Chicken & cashew stir-fry
9
Points®
Total time: 20 min • Prep: 5 min • Cook: 15 min • Serves: 1 • Difficulty: Easy
Stir-fries are brilliant for solo dining – this one is ready in just 20 minutes.


Ingredients
Wholewheat noodle nests, dry
1 serving(s)
Calorie controlled cooking spray
4 spray(s)
Chicken breast, skinless, raw
1 medium
Carrots, raw
1 medium
Baby corn
80 g
Red pepper
½ medium
Mange-tout
50 g
Garlic
2 clove(s)
Cashew Nuts
10 g
Dark soy sauce
½ tablespoon(s)
Oyster sauce
30 ml
Cornflour
1 teaspoon(s), level
Chinese 5 Spice
½ teaspoon(s), level
Instructions
1
Bring a pan of water to the boil, then add the noodles and cook for 4 minutes. Drain and refresh under cold running water, then set aside.
2
Mist a nonstick wok or frying pan with cooking spray and heat over a high heat.
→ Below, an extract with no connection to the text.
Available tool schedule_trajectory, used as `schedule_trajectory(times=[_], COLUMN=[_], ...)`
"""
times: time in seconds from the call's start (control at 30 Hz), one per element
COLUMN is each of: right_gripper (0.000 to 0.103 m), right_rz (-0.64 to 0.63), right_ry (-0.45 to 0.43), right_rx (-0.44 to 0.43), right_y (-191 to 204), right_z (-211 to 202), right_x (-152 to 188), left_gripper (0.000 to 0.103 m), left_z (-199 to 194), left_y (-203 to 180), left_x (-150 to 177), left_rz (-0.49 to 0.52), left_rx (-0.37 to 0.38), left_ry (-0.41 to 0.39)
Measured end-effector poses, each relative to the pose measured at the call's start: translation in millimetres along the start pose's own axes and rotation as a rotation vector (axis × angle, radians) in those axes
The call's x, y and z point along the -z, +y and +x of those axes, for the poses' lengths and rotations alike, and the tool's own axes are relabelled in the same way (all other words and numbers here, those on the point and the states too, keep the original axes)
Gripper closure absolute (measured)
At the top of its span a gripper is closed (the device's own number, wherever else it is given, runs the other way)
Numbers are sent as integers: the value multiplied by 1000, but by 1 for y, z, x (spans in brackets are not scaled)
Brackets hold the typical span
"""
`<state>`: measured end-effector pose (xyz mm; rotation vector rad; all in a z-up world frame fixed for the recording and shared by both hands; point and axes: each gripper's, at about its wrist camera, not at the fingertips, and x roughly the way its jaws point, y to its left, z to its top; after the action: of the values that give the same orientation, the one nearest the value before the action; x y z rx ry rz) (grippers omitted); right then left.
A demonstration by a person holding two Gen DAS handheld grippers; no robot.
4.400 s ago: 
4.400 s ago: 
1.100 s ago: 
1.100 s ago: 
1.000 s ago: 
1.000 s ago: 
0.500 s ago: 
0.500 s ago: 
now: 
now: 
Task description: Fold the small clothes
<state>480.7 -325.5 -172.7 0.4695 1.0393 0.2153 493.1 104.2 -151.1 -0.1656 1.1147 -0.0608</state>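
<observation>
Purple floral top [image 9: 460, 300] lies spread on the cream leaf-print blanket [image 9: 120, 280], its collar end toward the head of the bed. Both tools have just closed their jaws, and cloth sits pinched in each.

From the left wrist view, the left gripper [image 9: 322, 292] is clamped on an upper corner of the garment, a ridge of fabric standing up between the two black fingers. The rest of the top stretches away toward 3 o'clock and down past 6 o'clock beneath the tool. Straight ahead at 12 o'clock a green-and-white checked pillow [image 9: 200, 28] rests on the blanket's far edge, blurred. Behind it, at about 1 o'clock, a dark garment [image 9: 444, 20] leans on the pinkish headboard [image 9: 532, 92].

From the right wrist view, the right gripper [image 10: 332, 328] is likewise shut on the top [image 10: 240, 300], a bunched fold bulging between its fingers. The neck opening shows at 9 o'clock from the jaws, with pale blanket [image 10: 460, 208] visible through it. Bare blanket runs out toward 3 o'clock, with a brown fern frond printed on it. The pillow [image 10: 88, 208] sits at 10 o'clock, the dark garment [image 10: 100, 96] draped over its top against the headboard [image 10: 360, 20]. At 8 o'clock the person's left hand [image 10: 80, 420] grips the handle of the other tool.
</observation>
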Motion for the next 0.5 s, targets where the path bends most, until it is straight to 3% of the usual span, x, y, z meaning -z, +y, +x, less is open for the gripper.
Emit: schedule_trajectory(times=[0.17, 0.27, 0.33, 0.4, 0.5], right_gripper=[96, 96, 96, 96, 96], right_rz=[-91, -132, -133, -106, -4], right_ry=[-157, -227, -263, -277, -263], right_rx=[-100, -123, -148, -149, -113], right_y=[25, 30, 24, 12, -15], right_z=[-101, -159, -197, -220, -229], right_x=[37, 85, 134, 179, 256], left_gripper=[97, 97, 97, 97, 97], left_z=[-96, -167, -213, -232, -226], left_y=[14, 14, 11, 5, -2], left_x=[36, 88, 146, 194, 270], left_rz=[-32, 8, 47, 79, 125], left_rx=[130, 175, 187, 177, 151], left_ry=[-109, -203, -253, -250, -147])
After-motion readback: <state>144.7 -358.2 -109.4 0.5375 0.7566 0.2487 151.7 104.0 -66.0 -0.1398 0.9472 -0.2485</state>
Stir-fry the chicken for 5-6 minutes until cooked through, then remove from the wok and set aside.
3
Add the vegetables to the wok and stir-fry for 3 minutes until just tender, then add the garlic and cashews and stir-fry for another 1 minute.
4
Meanwhile, put the soy sauce, oyster sauce, cornflour and Chinese five spice in a small bowl and stir until well combined. Add to the wok and stir-fry for 30 seconds, then return the chicken to the wok and add the cooked noodles. Stir-fry for a further 1-2 minutes, until the chicken and noodles are warmed through, then serve.